In Nigeria, the informal economy, shops, kiosks, and traders, accounts for a huge share of activity. Moniepoint’s Informal Economy Report shows that 85% of informal businesses are sole proprietorships and only 40% employ labour; they buy goods via transfers and remain cash-heavy but represent concentrated purchasing power in local markets. 

Startups that serve these businesses indirectly serve consumers, while enjoying steadier revenues.

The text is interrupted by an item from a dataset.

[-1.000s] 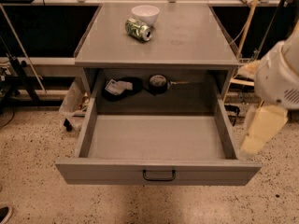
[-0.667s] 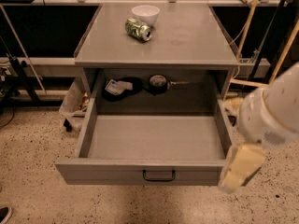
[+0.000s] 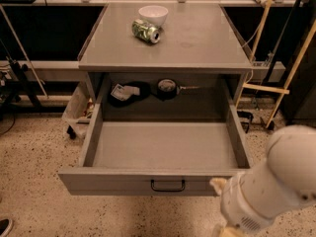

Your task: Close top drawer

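Observation:
The top drawer point(image 3: 123, 180) is a wide grey box pulled far out of the grey cabinet point(image 3: 168, 63). Its inside is bare. Its flat front faces me with a small black loop handle point(image 3: 168, 185) at the middle. The lower drawers are out of view. My gripper point(image 3: 219, 206) is at the bottom right, low in front of the right end of the drawer front, at the tip of my thick white arm point(image 3: 276, 181). The arm hides most of it.
A white bowl point(image 3: 153, 15) and a green can point(image 3: 146, 31) lying on its side sit on the cabinet top. Dark items point(image 3: 129, 93) lie in the shadowed opening behind the drawer. Wooden poles point(image 3: 291, 78) lean at the right; black stand legs point(image 3: 19, 78) at the left.
My arm and gripper have moved down and to the left, from beside the drawer's right wall to low in front of its right front corner. The drawer has not moved.

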Available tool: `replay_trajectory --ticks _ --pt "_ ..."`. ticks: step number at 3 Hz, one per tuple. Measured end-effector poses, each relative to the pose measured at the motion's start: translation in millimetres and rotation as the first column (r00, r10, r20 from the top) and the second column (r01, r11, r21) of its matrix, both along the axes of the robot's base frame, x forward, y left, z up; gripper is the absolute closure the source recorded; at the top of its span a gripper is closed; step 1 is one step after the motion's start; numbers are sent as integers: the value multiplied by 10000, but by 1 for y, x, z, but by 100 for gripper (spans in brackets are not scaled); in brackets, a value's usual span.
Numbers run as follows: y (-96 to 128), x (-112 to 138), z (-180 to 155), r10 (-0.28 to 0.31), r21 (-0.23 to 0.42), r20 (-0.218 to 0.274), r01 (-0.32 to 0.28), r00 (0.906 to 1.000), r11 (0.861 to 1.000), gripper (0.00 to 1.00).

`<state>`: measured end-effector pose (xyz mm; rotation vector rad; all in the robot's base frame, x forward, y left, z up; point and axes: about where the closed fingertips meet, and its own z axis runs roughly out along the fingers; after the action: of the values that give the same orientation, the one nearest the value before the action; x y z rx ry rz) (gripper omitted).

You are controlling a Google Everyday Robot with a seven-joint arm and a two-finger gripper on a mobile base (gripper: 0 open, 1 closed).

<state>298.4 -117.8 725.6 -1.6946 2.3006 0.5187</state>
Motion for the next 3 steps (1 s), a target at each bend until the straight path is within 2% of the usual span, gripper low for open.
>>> replay_trajectory --ticks 1,2,3 --pt "9 -39 -74 -273 -329 -1167 236 9928 9992 0" --pt "6 -25 -136 -856 -944 -1346 732 9872 9928 0" --pt "-27 29 -159 -1755 -2014 -697 1584 9820 9666 0"
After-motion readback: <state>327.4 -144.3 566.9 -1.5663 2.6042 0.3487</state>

The founder’s checklist: questions you should ask now

If I were advising a founder deciding between consumer startups (B2C) or B2B today, I’d insist on answers to these:

  • Can you prove payback in less than 12 months without heavy subsidy? If not, think twice about continuing consumer-first growth spend. If your cost to acquire a user is more than their lifetime value, you have a problem.
  • Does your customer have a predictable spend line you can influence? Businesses that buy monthly or seasonally are better customers than an unstable consumer base.
  • Is your product infrastructure-led? If others can replicate your consumer UI, you’ll be permanently on the defensive. The more you embed into workflows (payments, data, finance), the stickier your products become.
  • Can you monetise through multiple channels? Can you diversify your revenue streams? Merchant fees, data services, and B2B subscriptions diversify risk. Don’t depend only on subscriptions or single product lines.

If you can’t answer them confidently, you risk building a house on sinking sand. In this market, metrics (downloads, DAU) are not a strategy.

Practical plays that work (examples and tactics)

Here are tactics I’ve seen succeed in Nigeria and across Africa:

  • Merchant-first payments: Begin with payments or checkout solutions for small businesses, then layer credit, procurement, and analytics on top.
  • Vertical SaaS + embedded payments: If you serve a vertical (e.g., agri-traders, clinics), embed payments, insurance and credit inside the software. You capture more of the value chain.
  • Cost-reduction products: Logistics optimisation, energy-efficiency tools, inventory finance including products that reduce OPEX for clients are easier to sell in tight times.
  • Anchor clients, then scale: Land a few enterprise contracts to validate your model, then expand horizontally.

These are high-leverage moves. They may require more sales tactics early, but bring more reward over time.

Where I’d put my chips now

If I were placing chips today, I’d lean into B2B and hybrid models while keeping a careful consumer startups arm alive for brand depth. The consumer market is fractured, loyalty is weak, attention is expensive, and regressions are common.

But businesses will always need tools, margin relief, and financial products. If you build what they can’t easily do without, you win.

So yes, B2C (consumer startups) is very much alive, but in this season of limitations, B2B is safer. And the hybrids? They’re the ones who will tell who thrives next.